Montanans cherish the law as something that makes the place better than less civilized Western states such as Wyoming, where a dude can be cited for trespass for dropping an anchor in the wrong place. Most Wyomingites readily concede that when it comes to stream access, Montana has it all over the Equality State. And Wyomingites will more readily join the Grizzly Bear Artificial-Insemination Team than admit Montana’s better at anything.

There have been a few bumps on the road to stream access nirvana since those pre-“River Runs Through It” days. One was the 15-year battle for access on a branch of the Bitterroot River called Mitchell Slough, where a group of wealthy out-of-state types essentially argued that they’d done plenty of work fixing up their spreads after they bought them from the native Bitterrooters who’d trashed the joint, so they should be exempt from the Stream Access Law. They then proceeded to hang “No Trespassing” signs on the river and defied anyone to make them take them down.

Folks were slow to realize that the Mitchell Slough landowners were trying to do in the courts what would be impossible at the polls: overturn the access law. They were aided and abetted by a compliant Montana media that — with a few notable exceptions — fawned over the noble rich and trashed access advocates at every turn.

For years the fight was carried by a rag tag band of radical Bitterrooters — radical because they were fighting for the notion that the law applies to everyone, including folks with ridiculous amounts of disposable income to pay their attorneys. It took some time, but most of the big wigs in Montana trout circles eventually got a clue. Finally, the Montana Supreme Court stepped in, overturning a terrible lower court ruling in the anti-access crowd’s favor with an unanimous opinion that made clear if the landowners had gotten their way it would have been the first step in the eventual dismantling of the Stream Access Law.

Recently, the Supreme Court took testimony on the appeal of another lower court ruling designed to screw Montana anglers out of their access rights. This case comes from the Ruby River, where another dude with a ton of money was able to find a judge willing to go along with the theory that a 60-foot road easement narrows to the width of a bridge whenever the road crosses a river upstream from said wealthy landowners’ trophy ranch — thus keeping the riffraff out.

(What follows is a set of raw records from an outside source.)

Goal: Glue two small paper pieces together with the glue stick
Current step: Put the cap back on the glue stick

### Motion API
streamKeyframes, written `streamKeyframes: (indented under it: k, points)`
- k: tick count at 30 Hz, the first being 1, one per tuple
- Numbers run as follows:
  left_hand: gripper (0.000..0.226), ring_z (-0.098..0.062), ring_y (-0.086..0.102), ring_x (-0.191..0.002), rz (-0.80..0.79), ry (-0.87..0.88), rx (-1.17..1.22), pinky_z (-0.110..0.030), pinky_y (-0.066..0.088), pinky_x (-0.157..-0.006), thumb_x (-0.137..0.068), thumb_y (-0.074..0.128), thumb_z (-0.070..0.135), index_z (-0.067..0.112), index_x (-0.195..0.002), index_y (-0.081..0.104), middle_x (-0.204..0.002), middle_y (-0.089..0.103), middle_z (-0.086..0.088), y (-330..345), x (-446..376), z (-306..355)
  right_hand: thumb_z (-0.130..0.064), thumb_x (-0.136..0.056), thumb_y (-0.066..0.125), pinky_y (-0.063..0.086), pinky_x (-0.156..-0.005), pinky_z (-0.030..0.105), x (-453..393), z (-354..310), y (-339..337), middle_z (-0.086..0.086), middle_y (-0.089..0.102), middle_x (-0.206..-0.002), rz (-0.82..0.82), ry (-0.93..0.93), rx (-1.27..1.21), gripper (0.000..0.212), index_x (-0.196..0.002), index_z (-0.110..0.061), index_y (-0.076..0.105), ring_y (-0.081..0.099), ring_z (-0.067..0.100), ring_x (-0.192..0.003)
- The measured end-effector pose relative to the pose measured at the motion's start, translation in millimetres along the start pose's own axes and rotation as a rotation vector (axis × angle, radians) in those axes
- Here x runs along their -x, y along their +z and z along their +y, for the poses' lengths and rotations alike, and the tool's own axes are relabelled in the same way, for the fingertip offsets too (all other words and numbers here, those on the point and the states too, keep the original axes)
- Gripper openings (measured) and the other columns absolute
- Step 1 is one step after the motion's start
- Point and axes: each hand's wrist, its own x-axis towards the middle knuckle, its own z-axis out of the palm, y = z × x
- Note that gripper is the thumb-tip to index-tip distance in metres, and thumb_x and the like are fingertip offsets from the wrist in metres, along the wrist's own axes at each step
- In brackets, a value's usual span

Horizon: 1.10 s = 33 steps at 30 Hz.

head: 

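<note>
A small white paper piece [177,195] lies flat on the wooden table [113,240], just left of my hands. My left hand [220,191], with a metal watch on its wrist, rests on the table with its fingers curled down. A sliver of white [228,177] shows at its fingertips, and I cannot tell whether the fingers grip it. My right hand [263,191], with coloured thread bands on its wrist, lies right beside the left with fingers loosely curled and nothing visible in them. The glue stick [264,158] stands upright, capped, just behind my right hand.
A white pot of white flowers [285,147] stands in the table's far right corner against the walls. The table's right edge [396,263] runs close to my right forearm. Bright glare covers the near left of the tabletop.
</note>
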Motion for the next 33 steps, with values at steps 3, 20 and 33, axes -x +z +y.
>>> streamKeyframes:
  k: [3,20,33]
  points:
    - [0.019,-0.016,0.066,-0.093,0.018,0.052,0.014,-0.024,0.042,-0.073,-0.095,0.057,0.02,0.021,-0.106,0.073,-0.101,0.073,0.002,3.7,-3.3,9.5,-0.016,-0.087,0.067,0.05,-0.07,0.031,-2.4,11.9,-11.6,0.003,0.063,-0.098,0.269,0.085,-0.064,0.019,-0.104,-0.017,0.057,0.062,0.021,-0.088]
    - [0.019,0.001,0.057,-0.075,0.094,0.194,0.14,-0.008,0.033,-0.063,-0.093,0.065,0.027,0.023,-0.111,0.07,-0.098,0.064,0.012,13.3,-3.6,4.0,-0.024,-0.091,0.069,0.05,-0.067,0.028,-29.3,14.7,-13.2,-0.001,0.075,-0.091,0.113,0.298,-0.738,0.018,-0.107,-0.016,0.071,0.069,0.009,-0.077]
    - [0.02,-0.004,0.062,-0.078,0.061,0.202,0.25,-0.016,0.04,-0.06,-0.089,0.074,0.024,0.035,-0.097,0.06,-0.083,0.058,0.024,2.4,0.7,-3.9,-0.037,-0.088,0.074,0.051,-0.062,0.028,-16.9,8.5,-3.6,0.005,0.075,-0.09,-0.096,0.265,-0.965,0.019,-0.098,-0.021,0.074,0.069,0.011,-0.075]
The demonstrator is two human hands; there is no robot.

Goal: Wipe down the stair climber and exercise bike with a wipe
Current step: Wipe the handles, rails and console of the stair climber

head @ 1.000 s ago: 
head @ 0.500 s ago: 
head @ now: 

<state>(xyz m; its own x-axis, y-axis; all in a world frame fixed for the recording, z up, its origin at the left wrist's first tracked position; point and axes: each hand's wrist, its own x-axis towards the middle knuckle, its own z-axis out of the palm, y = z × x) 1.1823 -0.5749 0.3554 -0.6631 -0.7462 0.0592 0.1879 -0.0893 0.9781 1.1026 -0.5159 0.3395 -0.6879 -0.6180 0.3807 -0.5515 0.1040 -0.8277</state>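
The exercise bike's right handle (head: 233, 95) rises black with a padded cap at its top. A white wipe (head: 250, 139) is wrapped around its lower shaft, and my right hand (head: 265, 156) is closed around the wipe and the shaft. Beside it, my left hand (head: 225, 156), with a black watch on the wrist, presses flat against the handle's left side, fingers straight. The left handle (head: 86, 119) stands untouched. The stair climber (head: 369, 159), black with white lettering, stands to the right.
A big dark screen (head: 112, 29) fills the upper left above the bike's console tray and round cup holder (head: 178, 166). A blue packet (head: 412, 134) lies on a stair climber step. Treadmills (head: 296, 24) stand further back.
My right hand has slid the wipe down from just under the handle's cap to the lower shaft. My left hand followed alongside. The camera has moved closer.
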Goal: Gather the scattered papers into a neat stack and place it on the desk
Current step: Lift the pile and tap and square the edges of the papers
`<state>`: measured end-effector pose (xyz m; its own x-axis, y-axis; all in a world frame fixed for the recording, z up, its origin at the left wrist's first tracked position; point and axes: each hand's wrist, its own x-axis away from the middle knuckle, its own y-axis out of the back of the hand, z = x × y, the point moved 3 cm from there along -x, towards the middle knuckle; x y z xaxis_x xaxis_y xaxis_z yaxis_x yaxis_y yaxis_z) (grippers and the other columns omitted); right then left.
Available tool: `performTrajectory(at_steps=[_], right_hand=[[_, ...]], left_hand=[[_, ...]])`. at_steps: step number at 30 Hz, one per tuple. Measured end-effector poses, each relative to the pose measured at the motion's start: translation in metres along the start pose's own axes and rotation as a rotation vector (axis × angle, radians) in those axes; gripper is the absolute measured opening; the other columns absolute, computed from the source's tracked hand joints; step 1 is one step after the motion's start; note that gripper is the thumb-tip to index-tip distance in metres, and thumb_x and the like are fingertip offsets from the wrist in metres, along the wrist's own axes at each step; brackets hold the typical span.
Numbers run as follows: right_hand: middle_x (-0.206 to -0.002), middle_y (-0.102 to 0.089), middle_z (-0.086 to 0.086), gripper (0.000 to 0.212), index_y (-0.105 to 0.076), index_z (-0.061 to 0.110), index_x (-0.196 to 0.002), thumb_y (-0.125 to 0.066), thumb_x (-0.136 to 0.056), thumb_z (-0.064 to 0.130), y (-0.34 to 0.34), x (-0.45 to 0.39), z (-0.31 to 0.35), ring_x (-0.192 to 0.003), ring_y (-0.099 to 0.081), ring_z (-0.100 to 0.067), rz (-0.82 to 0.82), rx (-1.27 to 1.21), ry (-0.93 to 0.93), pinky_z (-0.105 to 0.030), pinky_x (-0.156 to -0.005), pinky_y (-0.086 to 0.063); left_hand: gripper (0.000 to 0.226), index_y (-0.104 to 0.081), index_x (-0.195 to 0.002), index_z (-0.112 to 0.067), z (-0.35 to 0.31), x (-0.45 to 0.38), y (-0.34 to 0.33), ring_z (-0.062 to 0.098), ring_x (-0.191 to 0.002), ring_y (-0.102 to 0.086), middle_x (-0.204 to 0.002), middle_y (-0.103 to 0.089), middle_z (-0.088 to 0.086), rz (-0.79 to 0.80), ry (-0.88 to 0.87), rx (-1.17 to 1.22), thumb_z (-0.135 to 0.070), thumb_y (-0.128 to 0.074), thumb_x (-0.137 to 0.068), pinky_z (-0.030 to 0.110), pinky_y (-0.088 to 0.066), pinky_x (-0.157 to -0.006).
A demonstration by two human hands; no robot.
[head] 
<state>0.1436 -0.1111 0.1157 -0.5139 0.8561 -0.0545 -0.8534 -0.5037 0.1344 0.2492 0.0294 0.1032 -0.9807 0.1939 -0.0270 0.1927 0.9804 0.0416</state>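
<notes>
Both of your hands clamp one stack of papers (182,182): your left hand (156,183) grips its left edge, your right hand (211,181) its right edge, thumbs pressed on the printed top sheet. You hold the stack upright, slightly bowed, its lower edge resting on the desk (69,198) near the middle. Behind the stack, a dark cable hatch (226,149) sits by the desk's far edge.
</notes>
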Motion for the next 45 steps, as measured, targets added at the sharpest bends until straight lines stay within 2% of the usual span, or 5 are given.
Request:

The Public Land/Water Access Association has taken up the fight. We can hope the Supes will blow this lower court ruling off the water with the same devastating force they dispatched the Mitchell Slough fiasco.

What we need to understand is that the Stream Access Law that seemed such a settled matter 20 years ago has become the cause celebre for radical property rights groups. These folks won’t be satisfied until they’ve destroyed Montana’s Stream Access Law and replaced it with some feudal-like system where the only folks who will be able to float Montana rivers will be guides who have paid dearly for the privilege, and those who can afford to pay those guides princely sums to do what generations of Montanans have always done: float rivers and catch fish.
We’ve got our work cut out to keep that from happening.